AI: Artificial intelligence or augmented intelligence.
analysis: Systematic evaluation of data by breaking it down into constituent elements to uncover interrelationships. In Stratifyd, this may refer to analysis performed by the analytics engine using artificial intelligence (AI) and machine learning (ML) to generate new data points based on your unstructured data, or to analysis performed by a person interacting with the results via a dashboard.
artificial intelligence: Intelligence of machines or computers, in contrast to the natural intelligence displayed by humans.
Augmented Intelligence®: The tools provided by Stratifyd to augment human intelligence and analysis with machine learning.
buzzword: Statistically significant n-gram found in textual data. In order for an n-gram to be deemed statistically significant, we look at how often the words occur together in the dataset versus how often they occur individually.
channel: Customer feedback source.
Chinese dictionary: Customized list of Chinese tokens to use in n-gram generation.
comparative analysis: Comparison of two or more entities, datasets, taxonomies, dashboards, or filters.
convergence: Output from multiple iterations coming closer and closer to a specific value. If an algorithm will not converge, more iterations cause its output to undergo larger and larger oscillations, never approaching a useful result.
corpus: Collection of textual data used to train a model.
CSAT: Customer satisfaction score. A KPI used to track how satisfied customers are with an organization.
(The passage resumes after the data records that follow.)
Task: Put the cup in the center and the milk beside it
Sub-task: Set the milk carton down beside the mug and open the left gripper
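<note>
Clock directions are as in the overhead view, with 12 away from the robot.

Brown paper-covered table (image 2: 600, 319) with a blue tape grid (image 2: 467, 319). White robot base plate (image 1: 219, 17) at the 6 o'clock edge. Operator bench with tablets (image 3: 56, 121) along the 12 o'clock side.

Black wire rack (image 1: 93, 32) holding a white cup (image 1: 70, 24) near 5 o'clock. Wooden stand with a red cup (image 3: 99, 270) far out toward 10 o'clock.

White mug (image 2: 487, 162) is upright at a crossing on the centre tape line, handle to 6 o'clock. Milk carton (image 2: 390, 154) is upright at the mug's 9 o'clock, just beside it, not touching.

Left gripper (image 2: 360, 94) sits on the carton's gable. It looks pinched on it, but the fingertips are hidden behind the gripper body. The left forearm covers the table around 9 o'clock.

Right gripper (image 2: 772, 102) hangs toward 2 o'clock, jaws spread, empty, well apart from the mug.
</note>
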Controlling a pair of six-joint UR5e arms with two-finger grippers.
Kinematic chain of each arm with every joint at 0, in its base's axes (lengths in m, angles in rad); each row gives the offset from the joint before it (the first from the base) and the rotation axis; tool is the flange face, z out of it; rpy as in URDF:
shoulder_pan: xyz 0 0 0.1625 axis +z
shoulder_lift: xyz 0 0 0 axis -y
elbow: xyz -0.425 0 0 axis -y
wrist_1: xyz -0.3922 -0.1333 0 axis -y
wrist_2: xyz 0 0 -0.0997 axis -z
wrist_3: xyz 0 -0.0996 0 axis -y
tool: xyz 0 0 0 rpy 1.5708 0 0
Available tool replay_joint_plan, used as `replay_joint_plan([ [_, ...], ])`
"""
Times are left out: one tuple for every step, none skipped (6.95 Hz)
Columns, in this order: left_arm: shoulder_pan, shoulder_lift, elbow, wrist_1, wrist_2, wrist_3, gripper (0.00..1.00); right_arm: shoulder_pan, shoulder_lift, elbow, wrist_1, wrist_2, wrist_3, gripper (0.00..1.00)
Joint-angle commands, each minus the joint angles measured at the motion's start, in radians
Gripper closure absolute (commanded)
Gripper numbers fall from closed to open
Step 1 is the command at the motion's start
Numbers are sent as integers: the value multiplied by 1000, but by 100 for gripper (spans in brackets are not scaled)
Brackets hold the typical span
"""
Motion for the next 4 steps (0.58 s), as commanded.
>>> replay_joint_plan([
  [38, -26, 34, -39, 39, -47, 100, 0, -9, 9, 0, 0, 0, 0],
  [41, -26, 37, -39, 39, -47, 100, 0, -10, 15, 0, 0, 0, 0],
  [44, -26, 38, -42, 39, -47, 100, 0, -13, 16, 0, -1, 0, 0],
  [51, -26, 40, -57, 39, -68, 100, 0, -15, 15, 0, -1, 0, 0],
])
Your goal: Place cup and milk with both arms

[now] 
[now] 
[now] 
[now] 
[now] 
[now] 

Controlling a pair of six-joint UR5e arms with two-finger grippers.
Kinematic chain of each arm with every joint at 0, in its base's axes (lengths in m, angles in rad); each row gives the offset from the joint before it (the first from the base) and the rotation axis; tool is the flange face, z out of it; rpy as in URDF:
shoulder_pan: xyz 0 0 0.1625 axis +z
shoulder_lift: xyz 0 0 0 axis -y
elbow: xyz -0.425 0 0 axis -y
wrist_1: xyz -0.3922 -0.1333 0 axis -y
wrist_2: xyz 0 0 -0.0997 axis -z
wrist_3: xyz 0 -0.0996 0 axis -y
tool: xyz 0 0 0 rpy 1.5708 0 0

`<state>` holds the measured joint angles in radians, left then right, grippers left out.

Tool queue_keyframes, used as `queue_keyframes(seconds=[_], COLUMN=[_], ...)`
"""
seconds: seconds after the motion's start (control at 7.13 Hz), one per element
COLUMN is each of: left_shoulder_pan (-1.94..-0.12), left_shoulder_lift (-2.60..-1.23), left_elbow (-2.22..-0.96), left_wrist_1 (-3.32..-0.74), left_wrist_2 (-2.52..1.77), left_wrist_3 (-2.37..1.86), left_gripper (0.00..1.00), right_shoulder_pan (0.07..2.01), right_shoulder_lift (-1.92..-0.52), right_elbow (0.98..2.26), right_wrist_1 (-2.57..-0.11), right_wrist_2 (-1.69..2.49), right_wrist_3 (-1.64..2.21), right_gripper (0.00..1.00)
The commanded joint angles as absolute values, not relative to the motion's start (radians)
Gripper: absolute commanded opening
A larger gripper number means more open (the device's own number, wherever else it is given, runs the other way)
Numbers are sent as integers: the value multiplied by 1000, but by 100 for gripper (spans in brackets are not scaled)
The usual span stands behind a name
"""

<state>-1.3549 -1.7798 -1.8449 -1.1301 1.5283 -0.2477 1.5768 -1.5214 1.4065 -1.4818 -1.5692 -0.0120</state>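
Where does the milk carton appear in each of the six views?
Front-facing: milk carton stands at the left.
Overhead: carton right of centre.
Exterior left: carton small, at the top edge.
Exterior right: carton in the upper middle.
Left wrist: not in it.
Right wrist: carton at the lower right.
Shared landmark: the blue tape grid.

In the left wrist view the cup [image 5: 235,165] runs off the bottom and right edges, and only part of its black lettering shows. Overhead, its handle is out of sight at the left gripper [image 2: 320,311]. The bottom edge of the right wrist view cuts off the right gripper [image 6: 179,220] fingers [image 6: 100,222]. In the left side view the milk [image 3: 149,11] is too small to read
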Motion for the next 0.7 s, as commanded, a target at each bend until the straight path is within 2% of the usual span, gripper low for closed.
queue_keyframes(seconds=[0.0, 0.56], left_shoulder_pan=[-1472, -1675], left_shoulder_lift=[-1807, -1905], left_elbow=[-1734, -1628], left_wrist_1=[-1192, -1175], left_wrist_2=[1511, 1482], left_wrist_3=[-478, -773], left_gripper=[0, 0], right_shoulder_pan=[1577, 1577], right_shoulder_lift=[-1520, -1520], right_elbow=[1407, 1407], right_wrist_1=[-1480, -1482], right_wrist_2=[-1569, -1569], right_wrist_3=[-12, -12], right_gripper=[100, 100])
dashboard: Interactive collection of widgets containing visualizations of data from multiple datasets. Used for passive monitoring and for deep-dive or root-cause analysis. Can be split across multiple tabs for different focus areas.
data connectors: Features that allow you to extract data from files, public web sites, and third-party sites (those requiring authentication) for use in analysis.
data democratization: The Stratifyd mission to ensure that everyone has access to augmented intelligence and machine learning.
data fusion: Joining data sources on a field.
data model: Also model. A structure that is applied to raw data to organize data elements and standardize how they relate to one another, preparing it for analysis and visualization.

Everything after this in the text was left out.